> [What is being asked]: Your answer must be an exact transcription of every entry.

(Records from a dataset)
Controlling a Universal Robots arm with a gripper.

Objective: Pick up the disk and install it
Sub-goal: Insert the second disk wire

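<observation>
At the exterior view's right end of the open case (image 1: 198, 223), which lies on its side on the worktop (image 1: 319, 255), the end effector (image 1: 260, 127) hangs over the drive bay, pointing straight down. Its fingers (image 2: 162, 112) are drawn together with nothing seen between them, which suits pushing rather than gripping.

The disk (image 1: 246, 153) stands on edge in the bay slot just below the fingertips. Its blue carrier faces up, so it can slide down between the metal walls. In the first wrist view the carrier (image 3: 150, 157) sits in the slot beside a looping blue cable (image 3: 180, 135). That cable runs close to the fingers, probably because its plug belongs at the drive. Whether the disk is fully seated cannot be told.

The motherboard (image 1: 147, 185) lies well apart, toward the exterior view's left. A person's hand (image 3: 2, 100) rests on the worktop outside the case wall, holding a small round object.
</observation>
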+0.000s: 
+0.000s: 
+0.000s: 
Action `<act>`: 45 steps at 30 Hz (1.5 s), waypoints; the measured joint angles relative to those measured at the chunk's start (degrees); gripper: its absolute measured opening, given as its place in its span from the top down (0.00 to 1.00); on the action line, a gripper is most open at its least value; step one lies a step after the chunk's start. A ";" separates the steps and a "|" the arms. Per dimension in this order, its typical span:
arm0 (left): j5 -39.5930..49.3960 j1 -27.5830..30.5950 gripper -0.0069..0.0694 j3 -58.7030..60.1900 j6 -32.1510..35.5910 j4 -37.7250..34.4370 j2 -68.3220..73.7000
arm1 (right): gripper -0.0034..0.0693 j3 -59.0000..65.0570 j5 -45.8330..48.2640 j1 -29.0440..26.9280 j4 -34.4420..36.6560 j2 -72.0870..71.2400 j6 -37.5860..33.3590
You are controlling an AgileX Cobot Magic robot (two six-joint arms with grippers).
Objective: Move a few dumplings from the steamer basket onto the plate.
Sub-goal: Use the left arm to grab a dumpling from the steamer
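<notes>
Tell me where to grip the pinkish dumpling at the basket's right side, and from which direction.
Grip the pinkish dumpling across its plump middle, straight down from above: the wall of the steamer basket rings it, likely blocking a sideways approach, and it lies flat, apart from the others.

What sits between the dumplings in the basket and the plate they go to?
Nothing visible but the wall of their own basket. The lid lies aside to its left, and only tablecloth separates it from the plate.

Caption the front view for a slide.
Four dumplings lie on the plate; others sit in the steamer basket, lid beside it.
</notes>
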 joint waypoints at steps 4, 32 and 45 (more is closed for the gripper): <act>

> [Answer for this exercise]:
Controlling a Universal Robots arm with a gripper.

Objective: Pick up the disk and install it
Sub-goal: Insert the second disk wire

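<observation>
At the exterior view's right end of the open case (image 1: 198, 223), which lies on its side on the worktop (image 1: 319, 255), the end effector (image 1: 260, 127) hangs over the drive bay, pointing straight down. Its fingers (image 2: 162, 112) are drawn together with nothing seen between them, which suits pushing rather than gripping.

The disk (image 1: 246, 153) stands on edge in the bay slot just below the fingertips. Its blue carrier faces up, so it can slide down between the metal walls. In the first wrist view the carrier (image 3: 150, 157) sits in the slot beside a looping blue cable (image 3: 180, 135). That cable runs close to the fingers, probably because its plug belongs at the drive. Whether the disk is fully seated cannot be told.

The motherboard (image 1: 147, 185) lies well apart, toward the exterior view's left. A person's hand (image 3: 2, 100) rests on the worktop outside the case wall, holding a small round object.
</observation>
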+0.000s: 
+0.000s: 
+0.000s: 
Action `<act>`: 45 steps at 30 Hz (1.5 s), waypoints; the measured joint angles relative to those measured at the chunk's start (degrees); gripper: its absolute measured opening, given as its place in its span from the top down (0.00 to 1.00); on the action line, a gripper is most open at its least value; step one lies a step after the chunk's start. A ";" separates the steps and a "|" the arms. Per dimension in this order, its typical span:
arm0 (left): j5 -39.5930..49.3960 j1 -27.5830..30.5950 gripper -0.0069..0.0694 j3 -58.7030..60.1900 j6 -32.1510..35.5910 j4 -37.7250..34.4370 j2 -68.3220..73.7000
arm1 (right): gripper -0.0034..0.0693 j3 -59.0000..65.0570 j5 -45.8330..48.2640 j1 -29.0440..26.9280 j4 -34.4420..36.6560 j2 -72.0870..71.2400 j6 -37.5860..33.3590
You are controlling an AgileX Cobot Magic robot (two six-joint arms with grippers).
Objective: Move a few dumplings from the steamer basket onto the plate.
Sub-goal: Use the left arm to grab a dumpling from the steamer
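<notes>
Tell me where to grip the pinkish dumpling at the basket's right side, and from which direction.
Grip the pinkish dumpling across its plump middle, straight down from above: the wall of the steamer basket rings it, likely blocking a sideways approach, and it lies flat, apart from the others.

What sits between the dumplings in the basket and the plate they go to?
Nothing visible but the wall of their own basket. The lid lies aside to its left, and only tablecloth separates it from the plate.

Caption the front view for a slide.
Four dumplings lie on the plate; others sit in the steamer basket, lid beside it.
</notes>
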 joint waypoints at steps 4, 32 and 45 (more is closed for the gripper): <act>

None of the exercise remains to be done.